Tuesday Talk: Performing versus Engaged Employees

Get Smarter Videos - Dec 8, 2016

Author:
Chris Bachinski
Subject:
Leadership & Culture

Chris Bachinski describes the difference between an engaged and a performing employee and how they can impact your organization.

TRANSCRIPT

Who would you rather have working for you, an engaged employee or a performing employee? Most of us would say we want both, we want both an engaged employee and a performing employee. What’s the difference?

A performing employee comes to work to get. They give, but their purpose is to get. They may like the organization, they like the salary, they even might like the location of the organization, it’s not a far drive to work. But their purpose is they come to work to get.

What about the engaged employee? You see, they come to work to give. They’re very connected, that their job, their role, their department is making a difference. Maybe it’s just within the company, or it’s outside the company. Their primary purpose is to come to work to give.

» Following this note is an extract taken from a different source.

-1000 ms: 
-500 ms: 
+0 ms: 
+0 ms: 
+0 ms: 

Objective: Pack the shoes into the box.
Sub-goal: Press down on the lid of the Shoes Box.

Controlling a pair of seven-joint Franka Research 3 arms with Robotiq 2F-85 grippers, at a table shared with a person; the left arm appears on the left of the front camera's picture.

They’ve got bills to pay, so they come to give, but they get. They get a paycheck, but that’s not what satisfies them.

Most of us would want a performing, engaged employee. That’s an easy decision. But what if we have a disengaged performing employee? What would you do? You see, a disengaged performing employee can be a like a virus within an organization. It can cause damage to others around them, it can cause disengagement to people around them. They can become like a cancer within the organization. What would you do?

What if you had an engaged employee who wasn’t quite performing? They are motivated, they try, they bring energy, they’re committed; however, their performance is just not quite where it should be. What would you do with that?

Your performing employee who’s disengaged, you’d have a very candid conversation with them. Sit them down and say, “I like your performance. However, you leave a path of destruction behind you and we can’t tolerate that any longer.” It’s hard to change an attitude, so you might want to say to them, “Go to a movie, take the weekend, come back and let us know if you can be engaged.” If they come back and say, “I am who I am, I can’t change,” then free them up for the industry. You’ll be better off without them.

What about our engaged employee who’s just not quite performing? Sit them down, too. Commend them for their level of engagement and their commitment. Show them the gaps in the performance, and invest in them to help them become both performing and engaged. Give them time. Give them a year to get their performance where it needs to be.

Engaged, performing employees are what moves our organizations forward. Look around your own organization. Who do you have working for you? Engaged performing employees, or performing employees who are disengaged and causing challenges? Then ask yourself, what are you going to do with them?